Tally up the lines in the material where the word "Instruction" appears, then give the total and nothing else.
(RECORDS FOR THIS TASK Opens)
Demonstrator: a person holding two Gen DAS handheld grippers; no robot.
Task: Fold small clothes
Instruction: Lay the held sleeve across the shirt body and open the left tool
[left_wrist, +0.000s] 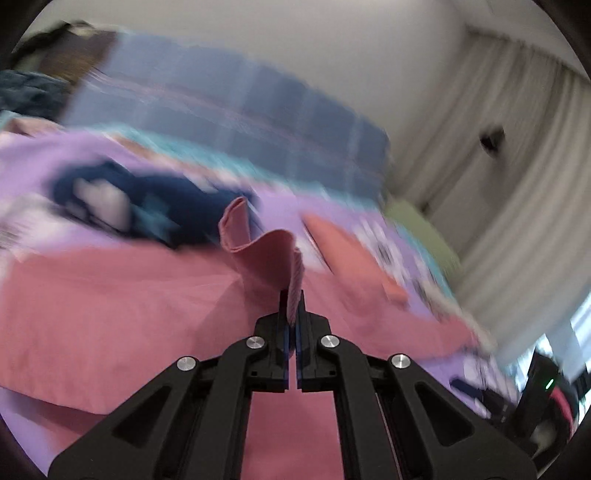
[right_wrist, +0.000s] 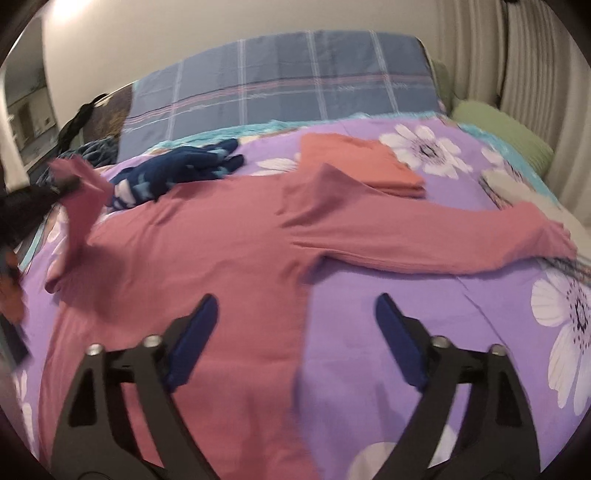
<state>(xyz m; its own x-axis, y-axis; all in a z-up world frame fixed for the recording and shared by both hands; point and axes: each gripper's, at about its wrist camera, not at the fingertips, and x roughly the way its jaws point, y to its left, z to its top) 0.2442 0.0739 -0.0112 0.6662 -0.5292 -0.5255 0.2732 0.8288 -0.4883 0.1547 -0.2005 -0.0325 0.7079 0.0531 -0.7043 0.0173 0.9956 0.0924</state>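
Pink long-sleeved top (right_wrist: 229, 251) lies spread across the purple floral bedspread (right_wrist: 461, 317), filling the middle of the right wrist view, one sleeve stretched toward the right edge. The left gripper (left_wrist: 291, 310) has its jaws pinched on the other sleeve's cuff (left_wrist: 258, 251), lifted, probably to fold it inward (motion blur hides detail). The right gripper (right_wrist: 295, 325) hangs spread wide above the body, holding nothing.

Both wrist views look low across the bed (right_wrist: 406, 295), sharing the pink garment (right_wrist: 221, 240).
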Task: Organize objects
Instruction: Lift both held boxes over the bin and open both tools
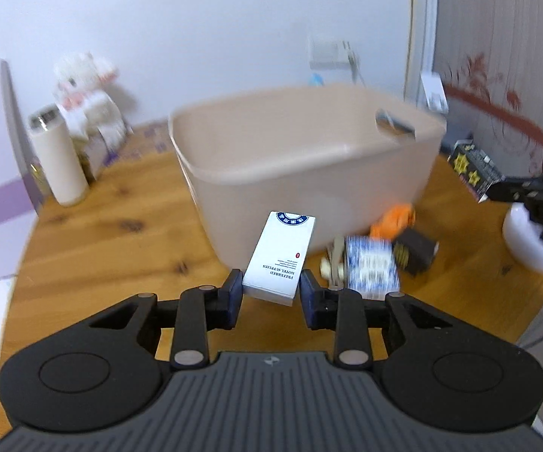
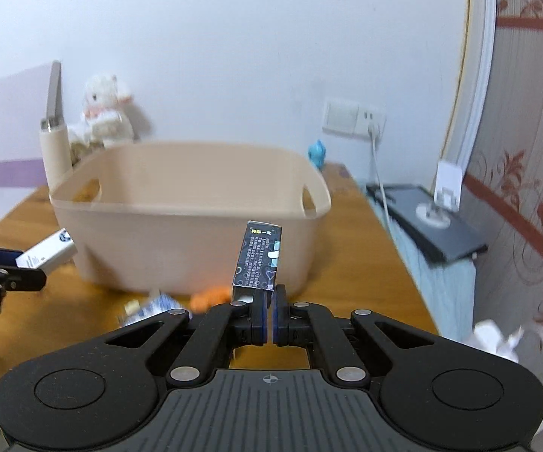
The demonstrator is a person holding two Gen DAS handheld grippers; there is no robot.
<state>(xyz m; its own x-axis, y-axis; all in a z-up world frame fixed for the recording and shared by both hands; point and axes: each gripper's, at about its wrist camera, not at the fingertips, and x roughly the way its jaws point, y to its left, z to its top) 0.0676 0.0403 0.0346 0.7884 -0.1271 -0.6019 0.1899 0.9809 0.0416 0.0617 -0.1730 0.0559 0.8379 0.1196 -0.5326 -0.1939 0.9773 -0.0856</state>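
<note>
A beige plastic bin [image 1: 309, 158] with handle cutouts stands on the wooden table [image 1: 121, 233]; it also shows in the right wrist view [image 2: 196, 233]. My left gripper [image 1: 270, 290] is shut on a white hotel-supplies box [image 1: 281, 254], held above the table in front of the bin. My right gripper [image 2: 269, 303] is shut on a thin dark box [image 2: 258, 256], held upright before the bin. In the left wrist view the dark box [image 1: 475, 169] and the right gripper [image 1: 497, 192] show at the far right.
On the table by the bin lie a blue-white packet [image 1: 371, 267], an orange object [image 1: 394, 222] and a small dark box [image 1: 416, 250]. A cream bottle [image 1: 58, 158] and plush toy [image 1: 87, 94] stand at back left. A white object [image 1: 531, 241] sits right.
</note>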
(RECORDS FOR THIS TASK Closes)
**ANSWER TO THE EXERCISE**
2